"O escritor tem que seduzir o leitor, ele joga a rede e, às vezes, pega algum peixe", declara o escritor Henrique Martins de Freitas, durante a palestra, que finalizou há pouco tempo no Encontro com o escritor, uma das atrações da 27.ª Feira do Livro de Canoas, no auditório Moacyr Scliar. Antes dele, foi também concorrida a palestra do escritor Luis Dill, realizada no mesmo local.
Participante pioneiro da feira em Canoas, na qual não perdeu uma edição, Freitas observou que a estrutura está cada vez melhor. "O evento contou com autores de outras partes do País e do mundo. Isso é importante, porque eles aprendem uns com os outros", considera.
Estudantes de cinco escolas municipais e duas estaduais lotaram o auditório e o espaço do Cine Literário, onde também ocorre, paralelamente a mostra de curtas gaúchos premiados.
Sob o olhar atento dos estudantes, ele falou sobre a sua trajetória literária, comentando aspectos de sua técnica literária. "É muito importante para nós receber professores e alunos, é um prestígio que autor recebe", avalia. Durante as intervenções, o escritor interagiu com a platéia, respondendo perguntas, brincando e provocando os participantes com questões.

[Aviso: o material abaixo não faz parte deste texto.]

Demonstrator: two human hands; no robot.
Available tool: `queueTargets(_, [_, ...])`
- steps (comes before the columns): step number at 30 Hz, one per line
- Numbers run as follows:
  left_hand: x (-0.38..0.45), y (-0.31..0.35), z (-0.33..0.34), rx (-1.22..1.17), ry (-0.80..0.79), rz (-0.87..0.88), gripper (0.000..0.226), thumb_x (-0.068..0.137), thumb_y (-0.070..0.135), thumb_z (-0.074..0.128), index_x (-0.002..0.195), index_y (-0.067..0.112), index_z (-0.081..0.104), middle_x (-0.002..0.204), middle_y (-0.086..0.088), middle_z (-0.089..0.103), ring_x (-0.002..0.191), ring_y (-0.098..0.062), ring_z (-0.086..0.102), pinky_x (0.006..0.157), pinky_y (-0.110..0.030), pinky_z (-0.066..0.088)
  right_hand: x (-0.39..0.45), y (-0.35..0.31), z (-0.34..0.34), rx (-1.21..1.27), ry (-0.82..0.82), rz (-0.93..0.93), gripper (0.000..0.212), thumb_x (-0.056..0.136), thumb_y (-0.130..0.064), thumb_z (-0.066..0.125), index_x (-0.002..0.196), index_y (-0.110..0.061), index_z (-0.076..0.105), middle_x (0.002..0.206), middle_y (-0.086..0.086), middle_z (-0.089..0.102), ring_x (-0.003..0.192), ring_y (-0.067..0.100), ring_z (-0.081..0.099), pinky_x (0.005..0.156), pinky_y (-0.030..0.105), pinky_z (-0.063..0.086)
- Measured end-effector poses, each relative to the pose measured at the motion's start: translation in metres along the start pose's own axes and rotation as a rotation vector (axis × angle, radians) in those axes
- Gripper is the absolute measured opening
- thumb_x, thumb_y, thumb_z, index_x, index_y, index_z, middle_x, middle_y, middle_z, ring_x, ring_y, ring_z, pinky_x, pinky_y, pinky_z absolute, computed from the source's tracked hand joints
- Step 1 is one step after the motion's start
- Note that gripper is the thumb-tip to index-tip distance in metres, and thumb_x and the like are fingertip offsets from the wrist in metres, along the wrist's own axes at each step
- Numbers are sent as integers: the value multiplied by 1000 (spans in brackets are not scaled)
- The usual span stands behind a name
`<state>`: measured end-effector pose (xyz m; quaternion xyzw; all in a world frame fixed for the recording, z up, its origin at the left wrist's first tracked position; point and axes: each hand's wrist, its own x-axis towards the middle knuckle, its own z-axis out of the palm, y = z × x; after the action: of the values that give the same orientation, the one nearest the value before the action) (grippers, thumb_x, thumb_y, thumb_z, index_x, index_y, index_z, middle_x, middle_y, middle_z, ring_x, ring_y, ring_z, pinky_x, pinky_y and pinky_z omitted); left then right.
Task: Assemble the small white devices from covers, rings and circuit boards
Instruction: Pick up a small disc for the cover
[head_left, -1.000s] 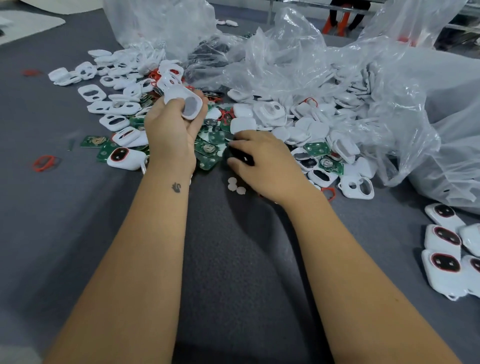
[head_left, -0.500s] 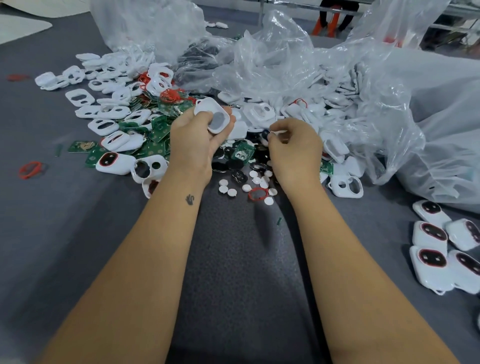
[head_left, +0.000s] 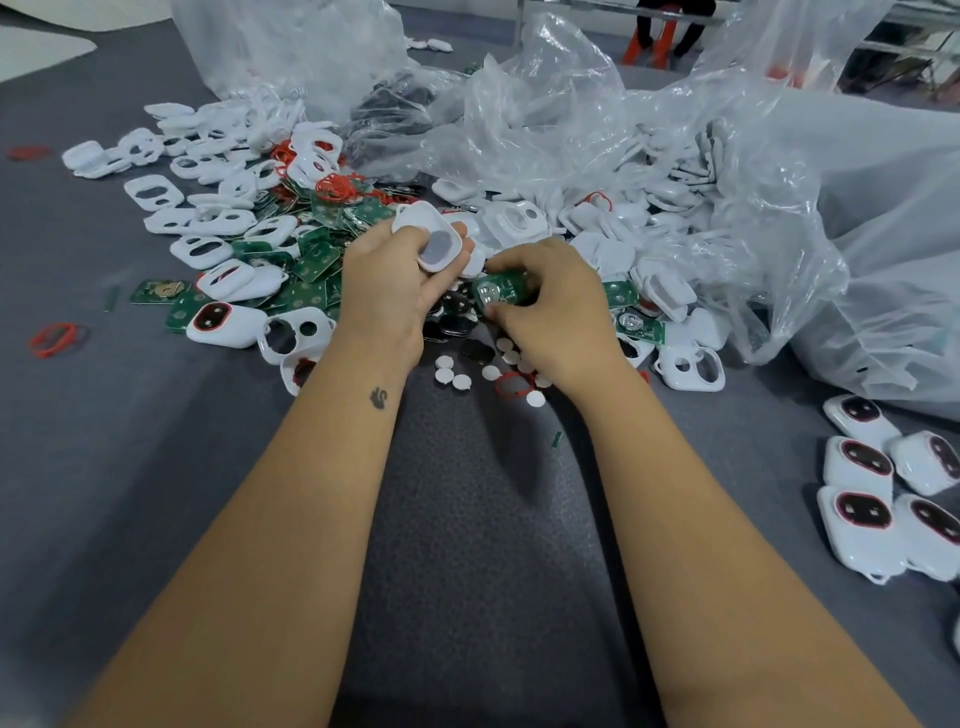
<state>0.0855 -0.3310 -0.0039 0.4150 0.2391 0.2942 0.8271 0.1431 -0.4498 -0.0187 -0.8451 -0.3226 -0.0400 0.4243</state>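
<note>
Fingers (head_left: 415, 244) of the left hand (head_left: 384, 291): curled round one white cover (head_left: 428, 236), held raised above the pile with its hollow side and grey oval inset turned up toward the camera. Fingers (head_left: 519, 312) of the right hand (head_left: 556, 306): pinching one green circuit board (head_left: 498, 292) by its edges, just beside the cover and not yet seated in it.

Item, cover: thin moulded plastic shell, judged light and stiff, smooth enough to slip. Best held as now, by the outer rim, leaving the cavity free.

Item, circuit board: small, flat, rigid, with metal contacts on the upper face. Judged light but easily damaged by bending or by pressure on its parts. Hold by the bare edges only.

Item, red rings (head_left: 335, 187): thin loops heaped among the boards at the far side, one loose ring (head_left: 54, 338) lying alone at the left. Judged soft and springy, likely to tangle. Lift one at a time.

Stock on the bench (head_left: 104, 467): loose covers, boards and small white discs (head_left: 452, 376) in a mixed heap in front of the hands. Clear plastic bags (head_left: 571, 119) behind, holding more white parts.

Finished devices (head_left: 862, 514): grouped at the right edge, well apart from the hands.
</note>
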Motion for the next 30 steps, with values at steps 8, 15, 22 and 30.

Durante as atividades da feira desta manhã, apenas nesses espaços e nas estandes ao redor, circularam cerca de 500 estudantes. No outro lado, do trem, a feira prossegue também no calçadão com a maioria das bancas. A palestra foi encerrada com uma proposta de opção para a nova capa de seu último livro "A mão escarlate e outras histórias sobrenaturais". O autor apresentou aos estudantes duas opções para que os presentes possam participar da escolha.
Com 16 obras publicadas (10 são poemas) e 77 coletâneas, Henrique Martins de Freitas diz que escreve para todos os públicos. Atualmente, está dedicado ao público infanto-juvenil
Algumas idéias do autor:
O trabalho de escrever
Eu acredito em inspiração, em intuição e, sobretudo, na técnica. Com todo o investimento existente, fazer arte no Brasil, especialmente no começo, exige uma segunda profissão.
A Poesia
Poesia é sentimento, mas não só isso. É mais poesia e imagem do que sentimento.
Sobrenatural
Uma coisa que se trabalha muito desse tipo de literatura é a questão do duplo, da imagem, do espelho e o subliminar. São elementos utilizados como ferramentas pelo escritor para construir uma obra sobrenatural, entre outros.
Autores preferidos
Fiodór Dostoievsk, Leon Tolstoi, EdgarAllan Poe, Machado de Assis, Charles Kiefer e Sérgio Faraco. "Estou sempre voltando para aqueles que me ensinaram a escrever"
Sobre a linguagem popular
Sou popular, sem fazer concessões. Eu não posso escrever um livro de conto sem escrever nenhuma palavra nova. Daí, não ajudei o leitor. O dicionário é importante, mas na leitura se aprende muito.
A inspiração feminina
O jovem do sexo masculino, que tem o dom de escrever, vai fazer pelo menos um bilhetinho para uma menina; e eu fazia isso. Onde se põe uma rima nisso, já vira poema.
Arte
No geral, a arte não é concebida como deveria, e a literatura é uma arte.
Internet
Com o advento da internet está apenas fácil. Eu, particularmente, não consigo ficar só no blog. Um livro é mais afetivo e romântico. Temos que usar tudo que está ao nosso dispor.
Scliar
Eu agradeço muito a ele pelo realismo e a boa literatura que ele disponibilizou a todos.
O papel do escritor
É passar adiante o que ele produziu e a experiência que acumulou.
Próximas atividades: está começando agora no espaço Moacyr Scliar a palestra "Linguagem audiovisual: uma proposta para o ensino da literatura", com Wagner Kerller e Edne Buchhno (Ulbra / Cristo Redentor), atividade dirigida a professores. Às 14h, no mesmo local, se realiza o encontro com os escritores Carlos Urbim e o ilustrador Eduardo Vieira da Cunha.